There's a notorious experiment in economics.
Basically some researchers (and they probably got some sort of government grant for this) went to a fair and sold chocolates. Over a number of days they experimented with the price. Sometimes they put it up, sometimes down.
What they found surprised them. Basic economic theory says that when the price goes down, you should expect to sell more. But that's not what happened. When they lowered the price, they sold less. When they put it up, they sold more.
To the buyers, price became a signal of quality. If the price was higher, then it must have more value. It must be better chocolate. And I want some of that fancy chocolate.
Of course, this result wouldn't surprise anyone in the advertising industry. They know that price is a fundamental part of the product's image. And there's a lot of jostling in the market for the premium buying price points – the second cheapest or the second most expensive.
You want to be cheap, but not seen to be the worst product on the market. Or you want to be seen as a premium product, but not over-priced.
It seems that humans just aren't much good at distinguishing between price and value.

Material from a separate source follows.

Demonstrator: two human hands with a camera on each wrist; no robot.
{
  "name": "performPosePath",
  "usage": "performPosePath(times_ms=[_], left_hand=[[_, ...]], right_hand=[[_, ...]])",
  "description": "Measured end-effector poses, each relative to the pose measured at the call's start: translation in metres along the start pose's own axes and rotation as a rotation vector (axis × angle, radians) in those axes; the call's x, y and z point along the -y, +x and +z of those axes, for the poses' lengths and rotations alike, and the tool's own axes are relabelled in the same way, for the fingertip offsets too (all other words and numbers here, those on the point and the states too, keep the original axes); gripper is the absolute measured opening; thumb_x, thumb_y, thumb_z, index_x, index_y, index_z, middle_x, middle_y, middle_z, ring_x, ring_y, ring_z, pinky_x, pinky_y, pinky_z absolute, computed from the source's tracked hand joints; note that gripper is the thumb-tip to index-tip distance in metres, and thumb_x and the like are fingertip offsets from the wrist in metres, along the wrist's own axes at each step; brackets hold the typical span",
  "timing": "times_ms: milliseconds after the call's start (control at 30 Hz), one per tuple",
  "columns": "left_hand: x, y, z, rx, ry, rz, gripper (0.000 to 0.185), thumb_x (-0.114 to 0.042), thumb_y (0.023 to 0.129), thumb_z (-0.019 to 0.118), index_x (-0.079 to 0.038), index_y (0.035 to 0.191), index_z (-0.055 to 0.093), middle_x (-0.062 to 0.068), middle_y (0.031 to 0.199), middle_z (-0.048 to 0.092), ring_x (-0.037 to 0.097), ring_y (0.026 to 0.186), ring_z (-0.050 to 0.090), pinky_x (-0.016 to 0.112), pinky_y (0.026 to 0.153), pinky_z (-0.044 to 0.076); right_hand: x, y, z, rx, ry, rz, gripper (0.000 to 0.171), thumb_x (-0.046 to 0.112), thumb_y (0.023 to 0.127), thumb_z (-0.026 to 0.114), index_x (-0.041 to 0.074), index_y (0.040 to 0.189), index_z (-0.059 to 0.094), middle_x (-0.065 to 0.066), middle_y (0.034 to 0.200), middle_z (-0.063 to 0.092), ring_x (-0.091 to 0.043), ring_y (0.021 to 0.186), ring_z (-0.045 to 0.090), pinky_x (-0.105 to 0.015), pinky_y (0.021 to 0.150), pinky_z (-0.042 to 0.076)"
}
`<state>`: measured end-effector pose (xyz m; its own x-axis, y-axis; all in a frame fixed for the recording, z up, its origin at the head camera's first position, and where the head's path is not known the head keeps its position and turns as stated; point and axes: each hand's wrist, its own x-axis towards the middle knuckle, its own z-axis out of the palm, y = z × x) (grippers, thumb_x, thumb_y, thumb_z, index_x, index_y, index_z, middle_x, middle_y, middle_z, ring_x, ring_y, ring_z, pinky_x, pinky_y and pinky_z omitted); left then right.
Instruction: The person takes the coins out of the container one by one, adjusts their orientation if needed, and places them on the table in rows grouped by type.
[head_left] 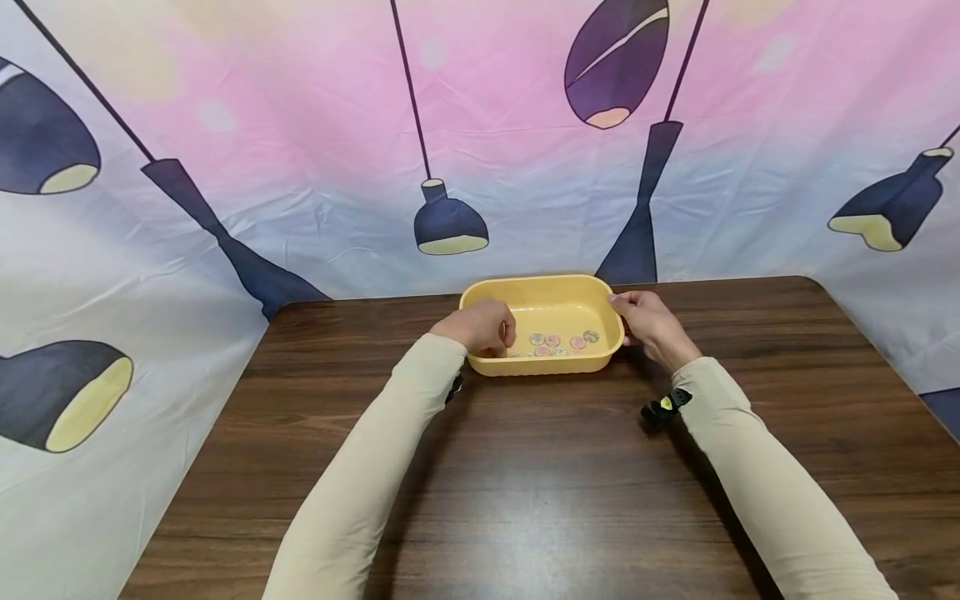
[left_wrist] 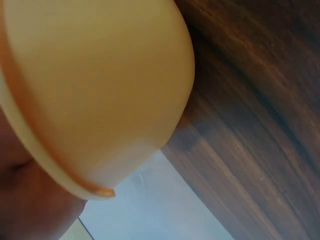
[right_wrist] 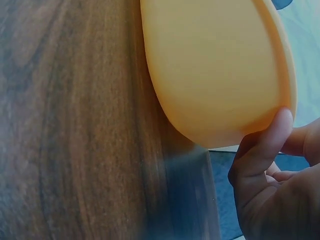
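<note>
A yellow plastic basin (head_left: 543,367) stands near the far edge of the table, with several coins on its floor, some silvery (head_left: 591,336) and some copper-coloured (head_left: 577,342). My left hand (head_left: 483,323) reaches over its left end, fingers bent down inside by the coins; the fingertips are hidden. In the left wrist view, the basin's outer wall (left_wrist: 100,75) covers most of that hand (left_wrist: 30,200). At the opposite end, my right hand (head_left: 651,323) pinches the rim. The right wrist view shows the thumb (right_wrist: 272,132) against the outside of the wall (right_wrist: 215,75).
The dark wooden table (head_left: 525,483) extends toward me and to both sides. Behind its far edge hangs a cloth (head_left: 337,167) printed with lamps. Dark wrist straps with a small device (head_left: 663,407) show at the sleeves.
</note>
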<state>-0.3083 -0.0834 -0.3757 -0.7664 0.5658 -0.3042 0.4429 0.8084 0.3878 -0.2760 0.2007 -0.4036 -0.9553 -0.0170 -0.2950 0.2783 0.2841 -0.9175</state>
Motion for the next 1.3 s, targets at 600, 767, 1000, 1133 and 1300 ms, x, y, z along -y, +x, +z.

Let me say that again. I reckon it's the most important thing you'll read this week.
Humans aren't much good at distinguishing between price and value.
I think this is one of the greatest traps and one of the greatest obstacles between us and happiness – and between us and our financial dreams and ambitions.
Because what happens to us if we can't distinguish between price and value? The danger is that the value we place on ourselves – our sense of self-worth – becomes a function of our price in the market – our hourly rate or our annual base salary.
Now I can put that statement out there, and you can think, “Oh, I don't do that.” But you're not the “I” I'm talking to. I'm talking to the animal-instinct “I” – the part of the brain that does it's best to deal with a complex world through a complex mix of heuristics, instincts and associations.
And if you think you're immune to this, think again. Most people surveyed say that advertising has no affect on them. The advertising industry has $10 billion a year that says otherwise. Who do you think's kidding themselves? Advertisers or us?
We just don't have time to deal with all the information on our plate. And soe develop short-cuts, simple rules of thumb, just to get by. Conflating price and value is just one of them.
And the consequences can be dire if we don't put a check on ourselves. It can be a brutal blow to your sense of self-worth if you tell yourself you're only worth $25.20 an hour. Or that you're only worth one 1/10,000th of a Paris Hilton.
And if we think that $60K a year is all we're worth, then that is all we'll allow ourselves to receive. We won't be open to getting ahead financially in life, because, deep down, we don't believe we are worth that much value.
We'll erect a sub-conscious, perhaps even meta-physical barrier to real wealth.
Look, I don't pretend to know how this works exactly. Perhaps there is even a ‘spiritual' element to this. I've seen enough things in my time that make me question the power of pure coincidence.
But I do know that our attitudes shape who we are. They shape our abilities to grasp opportunities, to take important risks, to find peace with being rich.
If you don't do the work here, then the financial road is a lot tougher. And all the financially successful people I know have liberated their sense of self-worth from simple dollars and cents.
So how can we do that?
Well, I've got two tricks for you. You can see what works for you. You could even try them together.
The first is to remind yourself that money is essentially meaningless. It's just little bits of paper that hold a shared understanding. And money does a truly horrendous job of approximating value.
I mean, apparently Paris Hilton charges $150K just to show up at your party. Can she really be delivering $150K worth of real value? I'd want to see some pretty amazing balloon animals for that price tag.
No, the world is full of ridiculous things to waste money on – jewellery, boats, Paris Hilton. We can rest assured that price tags in the modern era have nothing to do with value.
The second (very powerful) technique is to focus on how much value you're bringing to the world. Look beyond the things you get paid for. Make a list of all the ways that you bring value to the world – to the contributions you make to the lives of others
And keep it in perspective. If Paris Hilton gets $150K for a few hours of face-painting, how much do you reckon you should get for raising beautiful children, keeping the sports club ticking over, being a rock for your friends?
Maybe you get to a ballpark figure of half a million. And so you're bringing half a million worth of value to the world every year, but you're only getting paid $60K. That's $440K a year the world owes you.
Hold on to that sense of outstanding balance. Focus on the value you bring to the world. If you don't have a sense of outstanding balance, then you can always do more for the world – donate some time to charity. Spend more time with you're kids. Mow your mates lawn.
The important thing here is to create the expectation and belief that the world is looking to settle the score. That it is looking for ways to send more money your way.
If you can do that, then you'll be open to the flow of money that's looking for you. You'll see the opportunities when they arise. You'll find yourself in the right place at the right time.
And maybe then you're bank balance will finally reflect the value you bring to the world.
At the very least, we'll do a much better job of valuing ourselves. And that can't be a bad thing right?